Relocating there at the height of the recession proved to be more of a challenge than Wong anticipated, and within five months, he had lost his job at a promising start-up. “I was 19, first job out of college and laid off, not really a good thing. But I got the idea for Kiip while I was unemployed,” Wong says. While in an airport, he noticed an overwhelming amount of people on their phones playing games, and pegged a persistent nuisance for both the players and the advertisers. “It hit me that gaming was a rapidly growing phenomenon,” he reflects. “And I realized—as an entrepreneur you’re supposed to solve problems—that no one ever looked at a banner ad and tapped them.” Wong’s solution to this inefficiency was to reward users with advertisements rather than bombard them, offering products in line with their interests. Using a running app? Kiip makes it so that Gatorade is there to reward you for your last mile. Wong made waves in the Valley by securing $4 million in venture capital to launch the product, making him one of the youngest people ever to do so.
“[It] was such an addictive, simplistic idea that we started to bring on app developers to use technology on one end of the model, and then on the other end we brought in brands to inject into the system,” he says. This is the way Wong thinks: straight-forward approaches to complicated, nuanced problems. It’s precisely this logical, assessment-based approach that Wong has written about in his book The Cheat Code: Going Off Script to Get More, Go Faster, and Shortcut Your Way to Success.

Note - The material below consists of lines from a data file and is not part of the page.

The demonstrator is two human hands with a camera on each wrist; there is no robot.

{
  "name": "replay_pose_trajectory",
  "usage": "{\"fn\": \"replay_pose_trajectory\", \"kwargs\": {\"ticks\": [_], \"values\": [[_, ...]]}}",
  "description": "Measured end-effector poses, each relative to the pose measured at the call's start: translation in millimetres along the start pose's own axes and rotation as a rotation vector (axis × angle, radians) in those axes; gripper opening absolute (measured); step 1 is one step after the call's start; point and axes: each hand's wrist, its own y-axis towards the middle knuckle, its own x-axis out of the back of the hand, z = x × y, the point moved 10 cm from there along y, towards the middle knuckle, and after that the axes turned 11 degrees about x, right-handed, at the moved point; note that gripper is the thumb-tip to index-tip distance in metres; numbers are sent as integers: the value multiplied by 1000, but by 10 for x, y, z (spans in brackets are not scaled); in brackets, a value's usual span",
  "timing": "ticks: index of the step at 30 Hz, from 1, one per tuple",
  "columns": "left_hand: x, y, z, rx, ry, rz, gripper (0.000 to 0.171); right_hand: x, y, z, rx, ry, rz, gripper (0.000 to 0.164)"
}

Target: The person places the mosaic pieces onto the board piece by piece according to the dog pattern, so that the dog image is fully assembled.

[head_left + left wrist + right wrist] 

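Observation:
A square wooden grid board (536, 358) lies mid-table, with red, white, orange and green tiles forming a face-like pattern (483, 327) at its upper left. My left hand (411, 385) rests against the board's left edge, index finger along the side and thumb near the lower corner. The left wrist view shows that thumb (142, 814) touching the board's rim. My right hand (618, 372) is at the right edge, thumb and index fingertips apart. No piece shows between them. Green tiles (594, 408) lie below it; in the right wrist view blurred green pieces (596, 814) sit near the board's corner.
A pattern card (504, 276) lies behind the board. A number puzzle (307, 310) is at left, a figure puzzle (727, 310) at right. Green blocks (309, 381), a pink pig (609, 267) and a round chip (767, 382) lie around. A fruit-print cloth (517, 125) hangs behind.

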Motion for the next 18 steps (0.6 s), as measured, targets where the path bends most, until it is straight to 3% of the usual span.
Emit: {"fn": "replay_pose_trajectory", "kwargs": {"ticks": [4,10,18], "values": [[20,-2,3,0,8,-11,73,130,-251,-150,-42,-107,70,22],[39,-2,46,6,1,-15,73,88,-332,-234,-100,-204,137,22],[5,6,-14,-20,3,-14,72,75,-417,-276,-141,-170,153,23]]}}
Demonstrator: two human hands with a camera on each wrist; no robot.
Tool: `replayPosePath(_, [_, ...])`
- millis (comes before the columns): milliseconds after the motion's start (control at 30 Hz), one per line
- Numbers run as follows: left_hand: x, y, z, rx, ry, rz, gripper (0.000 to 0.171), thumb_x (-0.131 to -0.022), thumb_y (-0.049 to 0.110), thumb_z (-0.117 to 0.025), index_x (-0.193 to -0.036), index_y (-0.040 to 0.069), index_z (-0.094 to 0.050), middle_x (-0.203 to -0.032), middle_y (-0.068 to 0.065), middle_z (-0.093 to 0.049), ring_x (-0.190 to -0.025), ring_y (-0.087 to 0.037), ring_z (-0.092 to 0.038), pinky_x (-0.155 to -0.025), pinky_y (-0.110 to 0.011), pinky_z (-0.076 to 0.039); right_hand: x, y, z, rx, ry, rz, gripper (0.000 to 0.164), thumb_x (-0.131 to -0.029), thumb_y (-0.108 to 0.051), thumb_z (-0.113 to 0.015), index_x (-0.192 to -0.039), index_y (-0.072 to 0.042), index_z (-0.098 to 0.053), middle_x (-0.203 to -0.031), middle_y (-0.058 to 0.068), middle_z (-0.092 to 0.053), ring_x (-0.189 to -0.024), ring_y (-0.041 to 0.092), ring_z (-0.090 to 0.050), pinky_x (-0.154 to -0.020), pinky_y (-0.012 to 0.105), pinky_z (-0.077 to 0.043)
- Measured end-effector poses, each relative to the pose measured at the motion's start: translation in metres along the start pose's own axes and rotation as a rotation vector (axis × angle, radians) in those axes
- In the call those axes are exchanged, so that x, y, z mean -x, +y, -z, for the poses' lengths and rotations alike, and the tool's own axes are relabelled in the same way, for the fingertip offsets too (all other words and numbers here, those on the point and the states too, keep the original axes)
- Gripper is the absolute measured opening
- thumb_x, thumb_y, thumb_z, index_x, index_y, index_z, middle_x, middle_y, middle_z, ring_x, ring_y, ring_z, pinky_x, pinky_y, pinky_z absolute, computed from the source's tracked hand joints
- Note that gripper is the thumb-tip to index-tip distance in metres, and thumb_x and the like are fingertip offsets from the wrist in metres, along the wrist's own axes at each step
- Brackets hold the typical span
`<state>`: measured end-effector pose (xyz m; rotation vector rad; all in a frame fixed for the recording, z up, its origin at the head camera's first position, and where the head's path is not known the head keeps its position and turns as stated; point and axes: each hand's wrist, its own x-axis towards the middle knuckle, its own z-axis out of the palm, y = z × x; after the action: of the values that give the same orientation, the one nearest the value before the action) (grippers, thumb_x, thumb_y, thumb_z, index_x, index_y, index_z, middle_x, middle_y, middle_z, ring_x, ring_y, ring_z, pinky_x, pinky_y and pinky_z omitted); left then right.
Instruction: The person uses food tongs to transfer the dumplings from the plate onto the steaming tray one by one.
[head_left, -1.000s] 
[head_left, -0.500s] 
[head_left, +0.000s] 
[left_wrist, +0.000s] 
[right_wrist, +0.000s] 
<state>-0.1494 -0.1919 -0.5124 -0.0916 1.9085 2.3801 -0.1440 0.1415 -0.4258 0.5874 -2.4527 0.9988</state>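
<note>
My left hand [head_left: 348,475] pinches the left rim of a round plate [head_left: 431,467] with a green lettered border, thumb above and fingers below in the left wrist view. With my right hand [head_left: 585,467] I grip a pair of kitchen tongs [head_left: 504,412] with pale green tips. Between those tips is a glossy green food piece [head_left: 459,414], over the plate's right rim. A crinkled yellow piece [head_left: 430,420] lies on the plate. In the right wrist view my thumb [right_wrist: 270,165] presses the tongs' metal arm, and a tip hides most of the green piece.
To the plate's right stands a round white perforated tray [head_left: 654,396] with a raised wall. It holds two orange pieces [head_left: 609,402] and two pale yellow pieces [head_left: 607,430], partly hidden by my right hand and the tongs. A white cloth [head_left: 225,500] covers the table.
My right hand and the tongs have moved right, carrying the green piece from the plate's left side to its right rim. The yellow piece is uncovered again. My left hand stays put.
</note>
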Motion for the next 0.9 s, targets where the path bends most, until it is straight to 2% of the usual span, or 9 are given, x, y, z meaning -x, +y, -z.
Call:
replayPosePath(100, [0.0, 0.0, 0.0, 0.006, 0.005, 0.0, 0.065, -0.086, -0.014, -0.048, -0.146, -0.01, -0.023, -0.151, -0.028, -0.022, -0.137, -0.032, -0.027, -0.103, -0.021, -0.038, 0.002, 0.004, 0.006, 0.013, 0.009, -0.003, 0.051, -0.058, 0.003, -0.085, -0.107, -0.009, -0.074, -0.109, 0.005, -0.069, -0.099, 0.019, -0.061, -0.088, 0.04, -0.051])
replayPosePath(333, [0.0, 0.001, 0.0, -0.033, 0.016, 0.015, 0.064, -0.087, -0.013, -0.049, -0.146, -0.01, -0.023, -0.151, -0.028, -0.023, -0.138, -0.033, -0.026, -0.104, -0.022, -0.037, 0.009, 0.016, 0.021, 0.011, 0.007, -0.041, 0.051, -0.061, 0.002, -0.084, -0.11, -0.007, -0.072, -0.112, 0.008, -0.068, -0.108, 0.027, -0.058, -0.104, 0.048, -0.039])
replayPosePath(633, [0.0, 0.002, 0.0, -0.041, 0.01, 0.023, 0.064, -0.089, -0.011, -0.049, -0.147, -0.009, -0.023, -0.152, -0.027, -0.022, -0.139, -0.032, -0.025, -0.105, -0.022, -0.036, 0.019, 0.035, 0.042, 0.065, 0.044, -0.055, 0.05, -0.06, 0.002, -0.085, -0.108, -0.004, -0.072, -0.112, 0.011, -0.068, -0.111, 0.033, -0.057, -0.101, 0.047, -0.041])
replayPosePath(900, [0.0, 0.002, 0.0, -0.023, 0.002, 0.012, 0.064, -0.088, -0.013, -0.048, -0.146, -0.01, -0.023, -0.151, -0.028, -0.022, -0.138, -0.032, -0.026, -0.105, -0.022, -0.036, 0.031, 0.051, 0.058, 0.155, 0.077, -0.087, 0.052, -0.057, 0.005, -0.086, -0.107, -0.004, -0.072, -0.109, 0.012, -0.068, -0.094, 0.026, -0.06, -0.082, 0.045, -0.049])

Based on the premise of cheat codes (hacks used by gamers to get ahead the virtual world), the book is aimed directly at millennials to help them strategize their lives through similarly short but effective means. “What I noticed was a lot of people did come to me with questions about the age thing, the: ‘How did you get started?’” Wong explains. “I would classify them as mental barrier-type questions, and I thought, ‘I don’t want to repeat myself too many times, so I might as well put it in written form.’”
Wong’s cheats include the superficial “Get a trademark haircut”, the petulant “Piss people off”, and the obvious “Don’t get drunk at work”, along with more dynamic advice that he has garnered over his short but impactful time (thus far) in the business industry. Sound tips such as cold emailing resonate as practical, real world advice that could be used to conquer fears. Peppered with expletives and straight-up talk, the book is clearly aimed at young kids looking to put down their games and enter a playing field similar to the one Wong finds himself in today.
Still, the literary world isn’t exactly where Wong thought he would spend some time. “I actually wanted this book to be purely an app, completely digital. I mean, it is kind of ironic that some Silicon Valley guy is like ‘Yeah, here’s a friggn’ book,’” he laughs. “But what I learned in the literary industry is that you have a lot of very established processes, and one of them does happen to be the necessity of the book, so I was like, ‘Alright, whatever.’” There are some things you just can’t hack your way out of—but that doesn’t mean you have to follow the script.